The COVID-19 pandemic has affected millions of people worldwide, with approximately 590 million confirmed cases to date1. Despite vaccination efforts and public health measures, the number of COVID-19 infections continues to rise, with new mutant strains being discovered2, 3. COVID-19 primarily affects the respiratory system, causing severe symptoms that often require oxygen support. Patients may experience complications, such as respiratory failure, acute respiratory distress syndrome, sepsis, and septic shock4,5,6,7. Ventilators are critical life support devices for severely ill COVID-19 patients, as their lungs are often damaged, leading to breathing difficulties8. For patients requiring intensive care, intensive care units (ICUs) equipped with mechanical ventilation and accessories, infusion pumps, and patient monitors are essential for improving their condition9, 10.
The use of multiple life support systems in the ICU is crucial for managing COVID-19 patients and improving their condition11,12,13. However, the operation of these devices in isolation ICUs requires medical staff to wear personal protective equipment (PPE) to protect themselves from the risk of infection14,15,16. Moreover, in addition to monitoring a patient, medical staff must check the devices in the isolation ICU to monitor key data that is not provided by the patient monitor.
Various image processing techniques have been used in many tasks for denoising, registration, and object detection17. Recently, in medical tele-monitoring systems, these techniques are adopted by combining a camera system for remote monitoring18, 19. The camera system enables the monitoring of patients’ condition and medical devices such as ventilator. Particularly, the ventilator panels need to be monitored in isolated ICUs.
Previous studies have proposed the use of tele-monitoring to avoid physical contact with patients and minimize the risk of staff infection.
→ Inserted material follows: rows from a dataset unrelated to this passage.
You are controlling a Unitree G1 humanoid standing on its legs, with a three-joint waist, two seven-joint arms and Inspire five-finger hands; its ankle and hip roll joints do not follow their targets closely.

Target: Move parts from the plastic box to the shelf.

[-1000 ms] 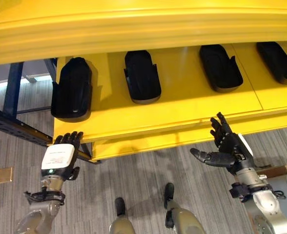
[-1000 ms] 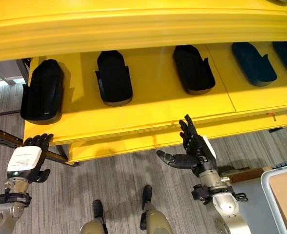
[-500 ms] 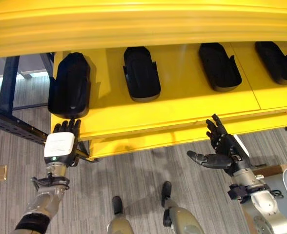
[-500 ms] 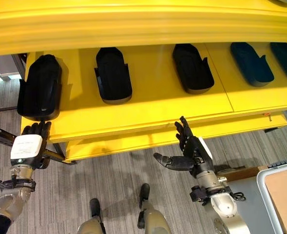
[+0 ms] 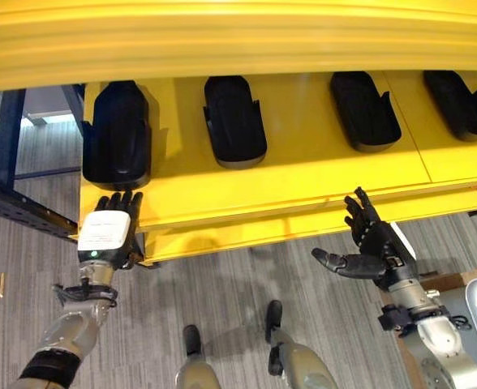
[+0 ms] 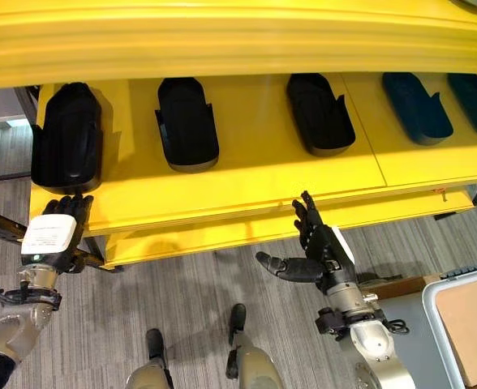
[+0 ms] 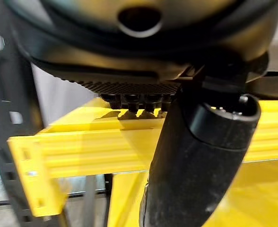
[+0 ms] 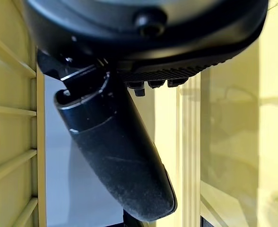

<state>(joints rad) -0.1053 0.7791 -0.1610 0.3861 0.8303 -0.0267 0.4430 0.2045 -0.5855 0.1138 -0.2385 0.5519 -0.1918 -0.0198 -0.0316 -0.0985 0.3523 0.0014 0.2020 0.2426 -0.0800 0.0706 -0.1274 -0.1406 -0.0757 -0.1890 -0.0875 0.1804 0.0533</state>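
Observation:
A yellow shelf (image 5: 303, 174) carries several black moulded parts in a row. The leftmost part (image 5: 117, 138) lies at the shelf's left end. My left hand (image 5: 106, 235) is at the shelf's front edge just below that part, its straight fingers reaching up to the part's near end and holding nothing. In the left wrist view its fingertips (image 7: 139, 101) rest over the yellow front beam (image 7: 91, 146). My right hand (image 5: 376, 251) hangs open and empty below the shelf's front edge, thumb spread to the side. The grey plastic box (image 6: 466, 324) shows at the lower right.
More black parts (image 5: 234, 121) (image 5: 364, 109) (image 5: 457, 101) lie further right on the shelf. A thick yellow beam (image 5: 238, 40) overhangs the shelf from above. A dark blue rack post (image 5: 11, 138) stands to the left. Grey carpet lies below.
My left hand has risen from below the shelf to its front edge, fingers now reaching the leftmost part's near end. The right hand has barely moved.

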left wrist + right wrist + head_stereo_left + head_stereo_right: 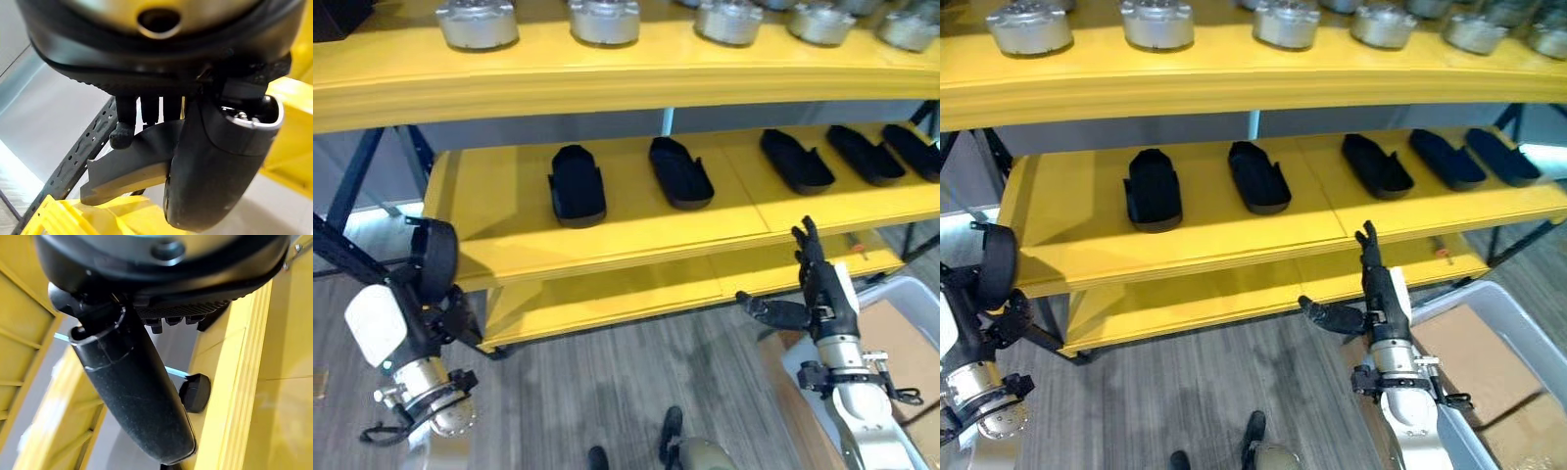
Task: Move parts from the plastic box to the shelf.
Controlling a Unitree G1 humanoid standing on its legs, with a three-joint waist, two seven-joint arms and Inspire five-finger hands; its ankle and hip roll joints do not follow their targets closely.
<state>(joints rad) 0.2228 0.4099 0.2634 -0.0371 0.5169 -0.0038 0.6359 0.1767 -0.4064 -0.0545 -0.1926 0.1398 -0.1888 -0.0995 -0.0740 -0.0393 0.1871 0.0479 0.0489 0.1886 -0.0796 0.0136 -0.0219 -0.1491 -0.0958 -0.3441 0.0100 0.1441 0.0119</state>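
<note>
A long yellow metal shelf point(607, 245) with three levels is seen ahead. Five black plastic boat-shaped parts are laid in a row on the middle level: one point(577, 184) at the left, a second point(680, 172) beside it, and three more point(796, 161) point(865, 154) point(912, 149) toward the right, each a little apart from the next. Round silver metal parts point(478, 23) are lined up on the top level. The left hand point(450, 313) is held low at the left, just in front of the shelf's left end, and another black plastic boat-shaped part point(436, 257) is gripped in it, standing upright; in the left wrist view the fingers point(122, 132) are curled round this part point(127, 166). The right hand point(822, 284) is raised in front of the edge of the middle level, with its fingers straight up, its thumb point(773, 311) stuck out to the side, and nothing held in it. A grey plastic box point(901, 294) is seen at the lower right on the grey wooden floor point(587, 401), and flat brown cardboard point(1469, 343) is lying inside it.
</note>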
Vagvolgyi et al. developed a tele-monitoring system using a Maquet Servo-u ventilator (Getinge AB, Gothenburg, Sweden) linked to a touch screen and single camera, enabling real-time monitoring from outside the ICU20. Ng et al. monitored pressure and flow waveform data from a PB980 ventilator (Medtronic, Dublin, Ireland) and used numeric data obtained from the wave data21. Yang et al. employed a YuMi collaborative robot (ABB, Switzerland) to deliver internal ICU images to medical staff outside the ICU22. Szlavecz et al. developed CURE Soft that enabled the real-time calculation of model-based respiratory mechanics for mechanically ventilated patients. CURE Soft has following two modes of operation: (1) Online mode: real-time monitoring decision support; (2) Offline mode: for user education purposes, auditing, or reviewing patient care23. John et al. developed a tele-monitoring system using the RS232 serial communication port from a GE Datex S/5 series monitor (GE Datex Ohmeda, Helsinki, Finland); however, it lacked a database and analysis tool24. Battista proposed a novel remote monitoring system for a long-term home-based ventilation therapy, together with two configurations of the ventilation monitoring unit placed at the patient’s residence25. Seifert et al. developed a prototype of an interface tool for remote pediatric-critical-care ventilator. It allowed physicians and respiratory therapists to view real-time ventilator data26. Rehm et al. manufactured and monitored systems using mobile applications, whereas Seddik et al. developed systems using Arduino boards and IP cameras27, 28. As such, systems capable of remote monitoring from residence have also been developed.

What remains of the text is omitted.